Türkiye İstatistik Kurumu, dün, ocak ayı sanayi üretim verilerini açıkladı. Son verilere göre, sanayi üretimi geçen yılın aynı ayına göre yüzde 18.9 arttı. Oysa beklentiler sanayi üretiminin yüzde 14.8 olarak daha düşük oranda artacağı yönündeydi.
Ekonomi yönetiminin büyümeyi kısıtlayıcı önlemler almasına rağmen sanayi üretiminin tahmin edilenin üzerinde artması, ekonominin hızla büyümeye devam ettiğini gösteriyor. Hatta mevsim ve takvim etkisinden arındırılmış sanayi üretiminin bir ay öncesine göre yüzde 0.5 yükselmesi, ekonomide canlanmanın hız kesmediğinin delilini oluşturuyor.
Peki sanayi üretiminin beklentilerin üzerinde artmasının ne tür sonuçları olabilir?
Bu durumda Merkez Bankası, kredi hacminin genişlemesini durdurmak için banka mevduat munzam karşılıklarını bir miktar daha artırabilir. Merkez, Kasım 2010'dan beri bankalardan munzam karşılıklar yoluyla 46 milyar lira çekti. Demek ki bir miktar daha çekebilecek. Böyle bir karar herhalde bankaların canını biraz yakacak. Çünkü kredi veremeyen bankanın kârı azalacağı için mutlaka itirazlar olacak.
Gelelim sanayi üretiminin artış nedenlerine...
Merkez Bankası Aylık İktisadi Yönelim Anketi'ne göre, "üretiminizi hangi faktörler kısıtlamaktadır?" sorusuna verilen "2010'un ilk üç ayına göre 2011'in ilk üç ayında kısıtlayan faktör yoktur" cevabı, yüzde 18.7'den yüzde 34.7'ye çıkıyor. Talep yetersizliği de geçen yıl yüzde 53 seviyesindeyken yüzde 42.4'e geriliyor. Bu tablodan, sanayi üretiminin niçin yükseldiği ortaya çıkıyor. Çünkü ekonomiyle ilgili beklentiler olumlu.
Bir de unutmadan hemen hatırlatalım. Tüketici güven endeksi de geçen yılın ocak ayında 79 seviyesindeyken Ocak 2011'de 91'e yükseldi. Anlayacağınız, ekonomi yönetimi büyümeyi en fazla yüzde 5'te tutmak isterken büyüme dizginlenemiyor.

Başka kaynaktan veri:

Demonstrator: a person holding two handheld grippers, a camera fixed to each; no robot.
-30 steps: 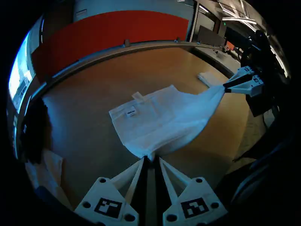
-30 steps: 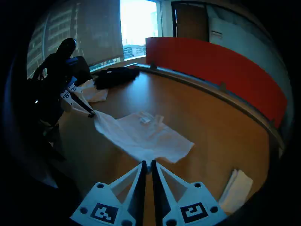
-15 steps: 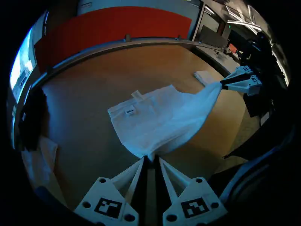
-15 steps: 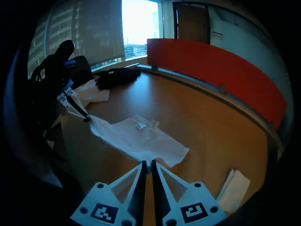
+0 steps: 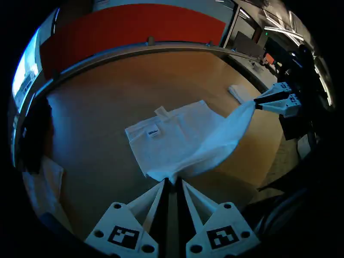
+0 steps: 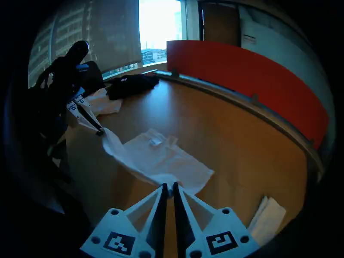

Peki ekonomi hızla büyürken, Türkiye'nin kredi notu niye yatırım yapılamaz seviyede tutuluyor?
Derecelendirme kuruluşları, cari açık artıyor düşüncesiyle kredi notunun düşük tutulduğunu söylüyor. Bu hiç de ikna edici değil. Çünkü cari açık, kamu kesimi finansman açığından kaynaklanmıyor. Özel sektörün ithalatından ve kendi kendisine borçlanmasından kaynaklanıyor. Bu şu demek oluyor... Devlet borçlarının ödenmesinde bir sorun yok.
Türkiye'nin kredi notunu yükseltmemenin nedeni, pekala, dün Başbakan Erdoğan'ın parti grubu toplantısında ileri sürdüğü "psikolojik harekât" olabilir. Çünkü İngiliz Gazetesi The Daily Telegraf'ta yayınlanan yalan haber, psikolojik harekâta iyi bir örnek teşkil ediyordu. AK Parti'nin genel seçimler için İran'dan 25 milyon dolar aldığı iddiasının asılsız olduğu ortaya çıktı ve İngiliz gazetesi The Daily Telegraf Başbakan Erdoğan'dan özür diledi.
Türkiye'nin kredi derecesi notunu kasten düşük tutanlar, bir müddet sonra daha başka dezenformasyon faaliyetlerinden ötürü de Türkiye'den özür dilemek zorunda kalabilir. Çünkü Türkiye ekonomisinin rakamları ve gerçek durumu dikkate alınmıyor ve Türkiye'ye kredi notuyla ilgili göz göre göre haksızlık yapılıyor. Bu saptırmalar sonucunda da rantiyelere yüksek faiz ödettiriliyor.